Jacobian – neverendingbooks

Let us
take a hopeless problem, motivate why something like non-commutative
algebraic geometry might help to solve it, and verify whether this
promise is kept.

Suppose we want to know all solutions in invertible
matrices to the braid relation (or Yang-Baxter equation)

$X Y X = Y X Y$

All such solutions (for varying size of matrices)
form an additive Abelian category $\mathbf{rep}~B_3$ , so a big step forward would be to know all its
simple solutions (that is, those whose matrices cannot be brought in
upper triangular block form). A literature check shows that even this
task is far too ambitious. The best result to date is the classification
due to Imre Tuba and
Hans Wenzl of simple solutions of which the matrix size is at most
5.

For fixed matrix size n, finding solutions in $\mathbf{rep}~B_3$ is the same as solving a system of $n^2$ cubic
polynomial relations in $2n^2$
unknowns, which quickly becomes a daunting task. Algebraic geometry
tells us that all solutions, say $\mathbf{rep}_n~B_3$ form an affine closed subvariety of $n^2$ -dimensional affine space. If we assume that $\mathbf{rep}_n~B_3$ is a smooth variety (that is, a manifold) and
if we know one solution explicitly, then we can use the tangent space in
this point to linearize the problem and to get at all solutions in a
neighborhood.

So, here is an idea : assume that $\mathbf{rep}~B_3$ itself would be a non-commutative manifold, then
we might linearize our problem by considering tangent spaces and obtain
new solutions out of already known ones. But, what is a non-commutative
manifold? Well, by the above we at least require that for all integers n
the commutative variety $\mathbf{rep}_n~B_3$ is a commutative manifold.

But, there
is still some redundancy in our problem : if $(X,Y)$ is a
solution, then so is any conjugated pair $(g^{-1}Xg,g^{-1}Yg)$ where $g \in GL_n$ is a basechange matrix. In categorical terms, we are only
interested in isomorphism classes of solutions. Again, if we fix the
size n of matrix-solutions, we consider the affine variety $\mathbf{rep}_n~B_3$ as a variety with a $GL_n$ -action
and we like to classify the orbits of simple solutions. If $\mathbf{rep}_n~B_3$ is a manifold then the theory of Luna slices
provides a method, both to linearize the problem as well as to reduce
its complexity. Instead of the tangent space we consider the normal
space N to the $GL_n$ -orbit
(in a suitable solution).
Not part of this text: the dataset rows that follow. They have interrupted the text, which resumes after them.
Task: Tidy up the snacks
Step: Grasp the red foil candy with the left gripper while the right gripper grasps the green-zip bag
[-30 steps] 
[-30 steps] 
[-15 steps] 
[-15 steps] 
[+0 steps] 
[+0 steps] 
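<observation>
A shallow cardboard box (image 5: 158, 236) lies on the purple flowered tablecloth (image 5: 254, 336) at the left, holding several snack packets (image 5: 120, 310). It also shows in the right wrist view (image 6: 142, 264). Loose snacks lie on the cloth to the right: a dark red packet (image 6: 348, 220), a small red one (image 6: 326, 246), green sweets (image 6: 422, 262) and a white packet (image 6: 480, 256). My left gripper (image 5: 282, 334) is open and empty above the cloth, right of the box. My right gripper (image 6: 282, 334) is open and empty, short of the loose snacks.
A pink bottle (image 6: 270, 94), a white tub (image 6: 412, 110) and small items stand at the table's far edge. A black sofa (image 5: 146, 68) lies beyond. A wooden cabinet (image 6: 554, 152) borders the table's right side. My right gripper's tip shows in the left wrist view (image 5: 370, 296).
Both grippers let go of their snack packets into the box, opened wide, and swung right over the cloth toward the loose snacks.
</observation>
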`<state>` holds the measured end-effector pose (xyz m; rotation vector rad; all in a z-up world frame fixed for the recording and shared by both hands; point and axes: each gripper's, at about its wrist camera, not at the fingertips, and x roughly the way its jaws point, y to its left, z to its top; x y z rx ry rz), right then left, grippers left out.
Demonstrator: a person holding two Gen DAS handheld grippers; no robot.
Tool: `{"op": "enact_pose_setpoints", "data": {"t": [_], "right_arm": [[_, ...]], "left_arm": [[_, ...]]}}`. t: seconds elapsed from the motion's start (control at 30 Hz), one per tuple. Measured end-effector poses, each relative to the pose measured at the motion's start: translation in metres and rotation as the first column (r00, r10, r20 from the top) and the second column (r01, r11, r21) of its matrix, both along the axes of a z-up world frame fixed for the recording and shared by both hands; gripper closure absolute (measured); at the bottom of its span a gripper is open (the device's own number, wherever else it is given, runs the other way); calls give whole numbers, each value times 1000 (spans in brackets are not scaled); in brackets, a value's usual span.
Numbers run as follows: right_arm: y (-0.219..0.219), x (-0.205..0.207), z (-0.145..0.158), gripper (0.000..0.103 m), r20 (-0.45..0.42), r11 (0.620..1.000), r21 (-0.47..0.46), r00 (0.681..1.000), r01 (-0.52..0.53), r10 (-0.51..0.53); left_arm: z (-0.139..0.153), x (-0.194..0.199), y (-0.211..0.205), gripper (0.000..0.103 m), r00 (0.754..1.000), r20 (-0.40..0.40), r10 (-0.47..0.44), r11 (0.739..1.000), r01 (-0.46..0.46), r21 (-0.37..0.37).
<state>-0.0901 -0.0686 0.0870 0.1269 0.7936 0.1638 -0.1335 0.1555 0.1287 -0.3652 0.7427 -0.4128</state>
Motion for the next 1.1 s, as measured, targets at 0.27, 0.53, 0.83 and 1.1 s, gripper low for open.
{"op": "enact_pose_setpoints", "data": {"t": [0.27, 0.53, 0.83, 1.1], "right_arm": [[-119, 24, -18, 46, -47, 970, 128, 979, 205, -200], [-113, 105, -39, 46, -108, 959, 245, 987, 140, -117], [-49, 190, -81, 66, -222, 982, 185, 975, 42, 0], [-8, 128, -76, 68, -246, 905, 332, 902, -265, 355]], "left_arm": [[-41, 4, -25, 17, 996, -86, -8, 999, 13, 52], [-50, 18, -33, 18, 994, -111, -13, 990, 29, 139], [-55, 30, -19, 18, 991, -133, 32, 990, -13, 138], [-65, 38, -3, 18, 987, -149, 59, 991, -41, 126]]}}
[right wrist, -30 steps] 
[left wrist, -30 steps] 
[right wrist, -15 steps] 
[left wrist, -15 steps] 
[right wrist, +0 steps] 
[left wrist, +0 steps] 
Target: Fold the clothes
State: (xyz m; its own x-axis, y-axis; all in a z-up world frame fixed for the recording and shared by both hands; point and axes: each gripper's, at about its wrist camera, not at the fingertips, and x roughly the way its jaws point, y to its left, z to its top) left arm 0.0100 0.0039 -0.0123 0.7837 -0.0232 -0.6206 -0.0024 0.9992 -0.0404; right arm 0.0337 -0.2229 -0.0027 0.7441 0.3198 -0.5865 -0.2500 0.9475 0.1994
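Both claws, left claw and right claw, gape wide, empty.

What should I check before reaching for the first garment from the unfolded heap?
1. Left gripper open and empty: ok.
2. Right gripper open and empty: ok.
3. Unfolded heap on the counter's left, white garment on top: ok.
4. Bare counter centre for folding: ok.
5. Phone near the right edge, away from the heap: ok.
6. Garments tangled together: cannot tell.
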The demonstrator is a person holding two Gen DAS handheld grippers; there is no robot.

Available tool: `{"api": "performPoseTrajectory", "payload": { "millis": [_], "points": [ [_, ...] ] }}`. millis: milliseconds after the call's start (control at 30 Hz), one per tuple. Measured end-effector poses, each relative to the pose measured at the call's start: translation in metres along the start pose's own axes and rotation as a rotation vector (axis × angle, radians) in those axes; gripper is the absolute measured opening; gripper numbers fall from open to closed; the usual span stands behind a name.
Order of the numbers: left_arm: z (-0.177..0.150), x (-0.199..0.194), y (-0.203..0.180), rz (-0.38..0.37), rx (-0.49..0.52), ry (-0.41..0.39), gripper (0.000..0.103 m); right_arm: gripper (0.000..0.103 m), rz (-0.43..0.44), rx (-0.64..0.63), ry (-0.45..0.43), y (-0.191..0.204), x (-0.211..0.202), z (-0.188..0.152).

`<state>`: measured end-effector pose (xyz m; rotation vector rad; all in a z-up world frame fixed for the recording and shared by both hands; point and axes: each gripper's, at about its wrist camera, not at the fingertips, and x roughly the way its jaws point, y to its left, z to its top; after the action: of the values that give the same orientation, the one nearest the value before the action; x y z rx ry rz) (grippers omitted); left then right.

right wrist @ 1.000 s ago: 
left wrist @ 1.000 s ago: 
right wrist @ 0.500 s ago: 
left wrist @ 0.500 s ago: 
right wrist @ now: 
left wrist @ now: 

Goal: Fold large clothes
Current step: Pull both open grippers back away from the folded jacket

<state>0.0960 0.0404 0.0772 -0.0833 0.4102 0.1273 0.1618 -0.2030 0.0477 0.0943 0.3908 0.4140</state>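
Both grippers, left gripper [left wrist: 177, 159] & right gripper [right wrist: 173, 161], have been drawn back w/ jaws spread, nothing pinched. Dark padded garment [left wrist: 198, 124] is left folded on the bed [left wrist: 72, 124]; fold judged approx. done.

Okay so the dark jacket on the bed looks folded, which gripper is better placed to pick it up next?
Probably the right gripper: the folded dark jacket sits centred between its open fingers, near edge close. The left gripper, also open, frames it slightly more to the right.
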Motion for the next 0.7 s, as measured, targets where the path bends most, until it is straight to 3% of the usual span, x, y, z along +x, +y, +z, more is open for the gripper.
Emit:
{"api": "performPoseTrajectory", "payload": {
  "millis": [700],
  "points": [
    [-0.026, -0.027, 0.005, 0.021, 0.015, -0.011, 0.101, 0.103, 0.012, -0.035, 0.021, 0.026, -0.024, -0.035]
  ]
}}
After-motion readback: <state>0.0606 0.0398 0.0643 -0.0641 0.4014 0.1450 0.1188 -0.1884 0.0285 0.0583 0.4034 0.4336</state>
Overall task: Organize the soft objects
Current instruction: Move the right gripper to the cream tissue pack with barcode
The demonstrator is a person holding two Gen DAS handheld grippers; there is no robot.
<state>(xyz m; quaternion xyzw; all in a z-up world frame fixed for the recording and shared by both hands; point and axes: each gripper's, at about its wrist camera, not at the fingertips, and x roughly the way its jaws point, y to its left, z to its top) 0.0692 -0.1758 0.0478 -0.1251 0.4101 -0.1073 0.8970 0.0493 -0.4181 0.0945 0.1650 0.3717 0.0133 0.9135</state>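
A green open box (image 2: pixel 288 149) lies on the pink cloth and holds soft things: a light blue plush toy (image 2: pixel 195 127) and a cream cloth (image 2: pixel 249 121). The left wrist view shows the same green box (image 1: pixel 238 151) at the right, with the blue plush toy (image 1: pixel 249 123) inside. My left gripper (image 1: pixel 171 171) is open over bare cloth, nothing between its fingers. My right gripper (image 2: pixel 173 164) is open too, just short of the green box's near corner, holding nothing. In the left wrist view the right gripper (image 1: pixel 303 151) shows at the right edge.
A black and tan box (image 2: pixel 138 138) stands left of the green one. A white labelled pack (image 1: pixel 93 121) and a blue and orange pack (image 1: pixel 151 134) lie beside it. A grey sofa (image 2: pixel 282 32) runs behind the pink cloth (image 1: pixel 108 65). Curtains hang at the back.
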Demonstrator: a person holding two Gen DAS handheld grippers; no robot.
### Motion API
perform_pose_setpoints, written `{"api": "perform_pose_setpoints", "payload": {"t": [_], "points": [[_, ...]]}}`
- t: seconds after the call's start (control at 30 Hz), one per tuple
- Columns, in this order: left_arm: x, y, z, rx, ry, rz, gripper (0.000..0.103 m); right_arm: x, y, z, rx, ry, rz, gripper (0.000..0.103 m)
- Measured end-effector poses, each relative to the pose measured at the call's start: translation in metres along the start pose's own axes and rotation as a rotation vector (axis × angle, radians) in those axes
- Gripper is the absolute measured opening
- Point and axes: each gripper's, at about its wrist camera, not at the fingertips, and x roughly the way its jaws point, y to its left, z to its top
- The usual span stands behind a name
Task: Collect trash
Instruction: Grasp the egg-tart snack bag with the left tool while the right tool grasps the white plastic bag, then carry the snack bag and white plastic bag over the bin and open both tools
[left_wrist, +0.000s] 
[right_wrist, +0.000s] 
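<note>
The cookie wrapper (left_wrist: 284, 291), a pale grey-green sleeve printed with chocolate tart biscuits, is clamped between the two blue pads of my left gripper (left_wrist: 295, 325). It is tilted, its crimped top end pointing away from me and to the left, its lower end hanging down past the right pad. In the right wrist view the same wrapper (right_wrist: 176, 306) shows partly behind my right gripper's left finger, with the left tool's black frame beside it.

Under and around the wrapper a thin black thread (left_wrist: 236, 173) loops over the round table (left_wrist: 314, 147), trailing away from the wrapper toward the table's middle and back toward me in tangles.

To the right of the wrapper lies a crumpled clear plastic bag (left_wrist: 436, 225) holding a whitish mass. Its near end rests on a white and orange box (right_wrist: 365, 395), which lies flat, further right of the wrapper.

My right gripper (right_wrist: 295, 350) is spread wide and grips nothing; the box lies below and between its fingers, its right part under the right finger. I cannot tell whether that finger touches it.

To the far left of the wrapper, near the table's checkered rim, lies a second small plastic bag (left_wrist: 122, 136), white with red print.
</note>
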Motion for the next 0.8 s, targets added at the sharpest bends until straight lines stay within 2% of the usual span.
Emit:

On this affine space, the stabilizer subgroup
$GL(\alpha)$ acts and there is a natural one-to-one
correspondence between $GL_n$ -orbits
in $\mathbf{rep}_n~B_3$ and $GL(\alpha)$ -orbits in the normal space N (at least in a
neighborhood of the solution).

So, here is a refinement of the
idea : we would like to view $\mathbf{rep}~B_3$ as a non-commutative manifold with a group action
given by the notion of isomorphism. Then, in order to get new isoclasses
of solutions from a constructed one we want to reduce the size of our
problem by considering a linearization (the normal space to the orbit)
and on it an easier isomorphism problem.

However, we immediately
encounter a problem : calculating ranks of Jacobians we discover that
already $\mathbf{rep}_2~B_3$ is not a smooth variety so there is not a
chance in the world that $\mathbf{rep}~B_3$ might be a useful non-commutative manifold.
Still, if $(X,Y)$ is a
solution to the braid relation, then the matrix $(XYX)^2$
commutes with both X and Y.

If $(X,Y)$ is a
simple solution, this means that after performing a basechange, $C=(XYX)^2$ becomes a scalar matrix, say $\lambda^6 1_n$ . But then, $(X_1,Y_1) = (\lambda^{-1}X,\lambda^{-1}Y)$ is a solution to

$XYX = YXY , (XYX)^2 = 1$

and all such solutions form a
non-commutative closed subvariety, say $\mathbf{rep}~\Gamma$ of $\mathbf{rep}~B_3$ and if we know all (isomorphism classes of)
simple solutions in $\mathbf{rep}~\Gamma$ we have solved our problem as we just have to
bring in the additional scalar $\lambda \in \mathbb{C}^*$ .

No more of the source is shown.